This represents a general campaign frame, with the specifics being up to your own group and enclave. The fundamentals are that Darwin and his boys are a big, dominant force most of the enclaves hate but have to put up with. They're large enough that most enclaves have essentially decided it's cheaper not to fight them - but, of course, player characters don't think like that and are inevitably going to want to fight him.

As Takers in Darwin's country, your profit margins are down and that's bad news. Providers just don't have as much as disposable income to throw your way if they also need to make Darwin's next tithe. That means you need to grift and grab even harder if you really want (Market: When rolling the pay for a job, roll Equilibrium twice and take the lower result. The higher represents how much it would have been without Darwin's depressing effect on the location.)

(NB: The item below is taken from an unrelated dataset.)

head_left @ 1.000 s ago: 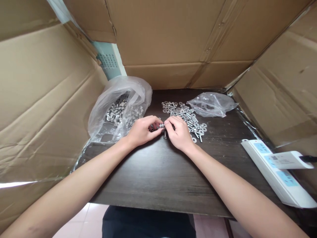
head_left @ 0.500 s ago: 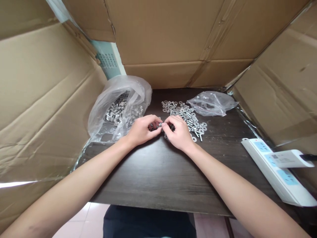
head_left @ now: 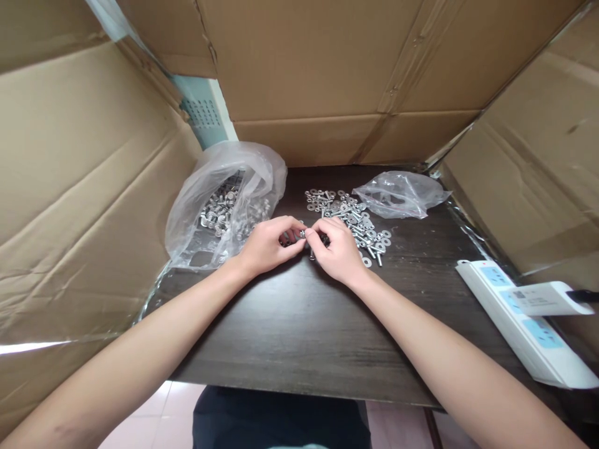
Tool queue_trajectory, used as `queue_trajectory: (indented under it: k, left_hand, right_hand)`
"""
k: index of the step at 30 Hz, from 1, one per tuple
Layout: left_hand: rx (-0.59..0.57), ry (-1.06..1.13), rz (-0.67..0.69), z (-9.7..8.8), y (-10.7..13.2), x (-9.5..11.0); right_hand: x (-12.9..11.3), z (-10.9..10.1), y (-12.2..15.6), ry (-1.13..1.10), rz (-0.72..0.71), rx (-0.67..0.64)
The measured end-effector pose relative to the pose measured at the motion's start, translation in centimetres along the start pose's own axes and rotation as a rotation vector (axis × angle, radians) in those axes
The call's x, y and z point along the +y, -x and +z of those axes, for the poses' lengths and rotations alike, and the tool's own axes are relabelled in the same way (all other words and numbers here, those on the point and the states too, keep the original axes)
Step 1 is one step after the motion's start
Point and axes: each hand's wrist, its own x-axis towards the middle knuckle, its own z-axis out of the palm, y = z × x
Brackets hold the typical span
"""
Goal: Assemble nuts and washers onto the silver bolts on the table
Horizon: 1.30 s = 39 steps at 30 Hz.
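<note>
Silvery metal, a small fastener (head_left: 302, 234), was pinched between the fingertips of your left hand (head_left: 269, 246) and right hand (head_left: 336, 249), nearer you than the left part of the pile of bolts and washers (head_left: 353, 218). Left of that pile, a clear bag (head_left: 185, 215) held hardware (head_left: 219, 214); beside the pile's far right lay another bag (head_left: 405, 193).

This is a makeshift small-parts assembly corner, though whether in a home or a workshop cannot be told: cardboard panels (head_left: 327, 62) wall in a dark table (head_left: 290, 324) beyond and on both sides of the grip. Just beyond and right of the grip lies a loose heap of bolts, nuts and washers (head_left: 353, 219), with a clear bag (head_left: 253, 159) of hardware to its left. Farther right sits a power strip (head_left: 526, 343).
</note>
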Motion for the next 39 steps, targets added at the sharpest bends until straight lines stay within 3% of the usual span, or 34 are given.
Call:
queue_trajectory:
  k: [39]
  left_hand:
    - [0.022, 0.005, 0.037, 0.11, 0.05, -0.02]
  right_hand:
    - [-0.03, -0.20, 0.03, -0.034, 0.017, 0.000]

Next, vignettes work a little differently. Each session, one Taker does not get a regular Humanity healing vignette. Instead, the Market and Taker act out what would have been a vignette involving a Dependent - and then Darwin or one of his raiders comes in and ruins it. It's date night and then here's someone with a baseball bat smashing the plates and asking for this week's cut. These vignettes should serve to reinforce that Darwin is in charge, but also keep the resentment going.

Finally, the default retirement scheme for a Bend The Knee game model is tontine. The ultimate plan is, of course, to take down Darwin and his organisation. But such a job is not to be undertaken lightly. Darwin's crew is large, well armed, has a lot of vehicles and strong defences in their home base. Resources need gathering. Meeting milestones in this model represent actions that would undermine Darwin's organisation (such as sabotaging some vehicles, causing an outbreak in one of their forward camps) or somehow improving your odds in the eventual attack against Darwin (laying in extra ammunition in a secure location, getting the support of additional combatants etc.) Mr JOLS is, of course, the final battle or the assassination mission.

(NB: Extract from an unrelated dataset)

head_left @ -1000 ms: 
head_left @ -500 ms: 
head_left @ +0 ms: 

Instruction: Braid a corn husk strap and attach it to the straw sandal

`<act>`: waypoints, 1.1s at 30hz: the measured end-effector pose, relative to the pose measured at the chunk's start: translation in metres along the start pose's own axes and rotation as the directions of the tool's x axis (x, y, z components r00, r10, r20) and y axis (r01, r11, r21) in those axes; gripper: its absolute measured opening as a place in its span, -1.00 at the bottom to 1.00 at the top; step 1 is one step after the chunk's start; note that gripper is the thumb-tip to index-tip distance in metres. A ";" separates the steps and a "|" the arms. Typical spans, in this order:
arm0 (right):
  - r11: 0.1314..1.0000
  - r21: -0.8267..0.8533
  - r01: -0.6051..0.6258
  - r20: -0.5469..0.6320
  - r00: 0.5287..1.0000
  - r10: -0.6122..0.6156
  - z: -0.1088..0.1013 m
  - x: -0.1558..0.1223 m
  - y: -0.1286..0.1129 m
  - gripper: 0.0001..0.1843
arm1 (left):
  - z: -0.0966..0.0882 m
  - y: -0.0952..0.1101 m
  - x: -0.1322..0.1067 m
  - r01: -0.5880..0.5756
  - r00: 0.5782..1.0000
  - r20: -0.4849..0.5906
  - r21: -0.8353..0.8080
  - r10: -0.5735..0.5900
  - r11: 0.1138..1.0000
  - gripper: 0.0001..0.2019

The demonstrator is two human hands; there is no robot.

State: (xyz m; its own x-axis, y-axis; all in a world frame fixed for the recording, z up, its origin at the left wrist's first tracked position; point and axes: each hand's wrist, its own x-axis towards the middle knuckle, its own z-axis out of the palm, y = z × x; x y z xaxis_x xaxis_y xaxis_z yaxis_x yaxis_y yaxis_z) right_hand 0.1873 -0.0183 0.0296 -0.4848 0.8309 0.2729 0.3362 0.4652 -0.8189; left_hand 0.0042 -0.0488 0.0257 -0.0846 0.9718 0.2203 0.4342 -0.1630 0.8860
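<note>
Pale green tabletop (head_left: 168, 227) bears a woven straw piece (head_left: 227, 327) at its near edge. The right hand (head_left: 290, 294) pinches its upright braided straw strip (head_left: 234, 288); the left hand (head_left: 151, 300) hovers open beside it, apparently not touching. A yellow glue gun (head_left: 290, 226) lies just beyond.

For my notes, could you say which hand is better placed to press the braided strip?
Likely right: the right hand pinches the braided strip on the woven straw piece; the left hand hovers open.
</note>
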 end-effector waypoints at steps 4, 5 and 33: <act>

Other retirement options are of course entirely valid in this campaign model; your Takers may just want to get away from Darwin and his raiders and get into the Recession, or even just flee to another state and join another enclave away from Darwin's influence.

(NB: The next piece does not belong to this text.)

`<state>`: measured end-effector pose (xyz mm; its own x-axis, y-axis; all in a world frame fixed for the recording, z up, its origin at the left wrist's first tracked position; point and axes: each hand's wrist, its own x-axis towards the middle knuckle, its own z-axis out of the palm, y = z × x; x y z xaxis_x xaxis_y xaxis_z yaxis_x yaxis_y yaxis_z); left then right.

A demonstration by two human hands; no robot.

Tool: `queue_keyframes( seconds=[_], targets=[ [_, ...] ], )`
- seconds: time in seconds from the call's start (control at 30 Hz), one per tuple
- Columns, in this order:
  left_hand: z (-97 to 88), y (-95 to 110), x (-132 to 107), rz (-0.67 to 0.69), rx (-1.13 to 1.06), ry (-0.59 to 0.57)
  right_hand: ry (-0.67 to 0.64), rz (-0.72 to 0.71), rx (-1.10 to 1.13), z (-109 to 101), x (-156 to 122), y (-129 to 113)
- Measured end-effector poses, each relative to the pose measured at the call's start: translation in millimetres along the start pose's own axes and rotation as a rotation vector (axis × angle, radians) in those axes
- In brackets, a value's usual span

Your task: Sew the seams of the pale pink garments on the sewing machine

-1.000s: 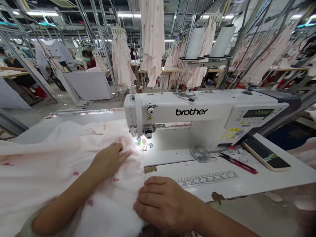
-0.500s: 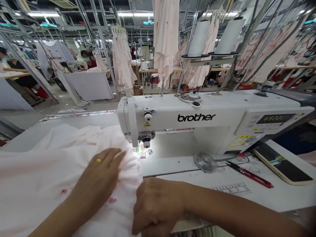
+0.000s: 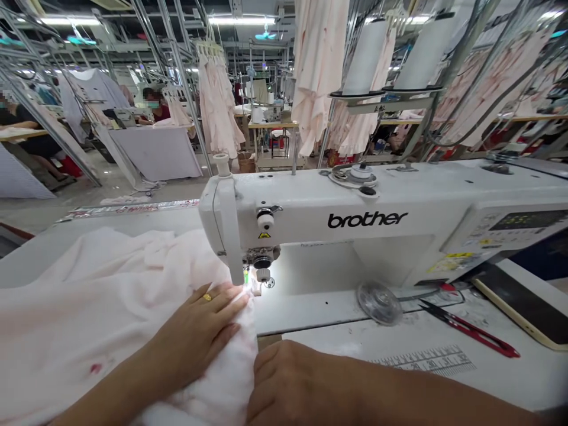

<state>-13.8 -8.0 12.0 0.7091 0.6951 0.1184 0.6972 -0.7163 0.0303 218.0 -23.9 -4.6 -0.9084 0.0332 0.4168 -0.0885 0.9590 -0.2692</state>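
Observation:
A pale pink cloth (image 3: 102, 307) with small red marks lies bunched on the table left of a white sewing machine (image 3: 355, 222). My left hand (image 3: 199, 331), with a gold ring, lies flat on the cloth, fingers stretched toward the needle and presser foot (image 3: 255, 284). My right hand (image 3: 288, 384) is curled at the cloth's right edge near the table front; its fingertips pinch the fabric edge, partly hidden.
Red-handled snips (image 3: 470, 334) and a clear bobbin disc (image 3: 379, 302) lie on the table right of the needle. A phone (image 3: 523, 307) rests at far right. Thread cones (image 3: 366, 56) stand above the machine. Hanging garments and other workers at tables fill the background.
My left hand slid forward on the cloth until its fingertips reached the presser foot. My right hand drew back toward the table front along the cloth edge. The view moved closer.

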Motion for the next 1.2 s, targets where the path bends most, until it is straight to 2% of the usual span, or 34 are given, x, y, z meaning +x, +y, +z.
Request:
queue_keyframes(
  seconds=[0.27, 0.33, 0.4, 0.5, 0.6, 0.7, 0.87, 1.07, 1.2],
  targets=[
    [0.7, -25, 21, -0.133, -0.055, -0.074, 0.015, 0.054, -0.183, -1, 4, 9],
    [-1.2, -24, 21, -0.103, -0.038, -0.044, 0.03, 0.023, -0.231, -2, 4, 9],
    [-2.4, -17, 16, -0.098, 0.024, 0.042, 0.051, -0.01, -0.281, -3, 4, 7],
    [-1.3, -4, 2, -0.237, 0.127, 0.164, 0.095, -0.06, -0.35, -5, 4, 4],
    [2.7, 3, -11, -0.425, 0.1, 0.098, 0.146, -0.121, -0.407, -7, 5, 1],
    [7.3, 1, -19, -0.499, 0.053, 0.053, 0.183, -0.096, -0.425, -7, 6, 0],
    [10.0, -9, -23, -0.396, 0.119, 0.083, 0.119, -0.049, -0.326, -4, 5, 4],
    [11.9, -17, -22, -0.157, 0.192, 0.115, 0.066, -0.027, -0.271, -2, 3, 8],
    [15.8, -22, -19, -0.129, 0.201, 0.074, 0.037, -0.009, -0.254, -4, 3, 7]
  ],
)
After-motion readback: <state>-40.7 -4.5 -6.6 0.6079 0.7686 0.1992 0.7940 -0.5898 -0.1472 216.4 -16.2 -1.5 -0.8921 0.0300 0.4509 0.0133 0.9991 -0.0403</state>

Once Darwin is dead (no easy task, bringing down a well-trained and dedicated Latent), the question is of course what to do with the political and economic vacuum that creates. If Darwin's raiders weren't wiped out in the battle, what stops them from just moving to a new neighbourhood and setting up the same scheme? Do decentralised raider bands now prey the roads that were formerly policed and kept clear of the dead by Darwin? Do the Takers assume Darwin's mantle and become the new legendary badass extorting the local enclaves?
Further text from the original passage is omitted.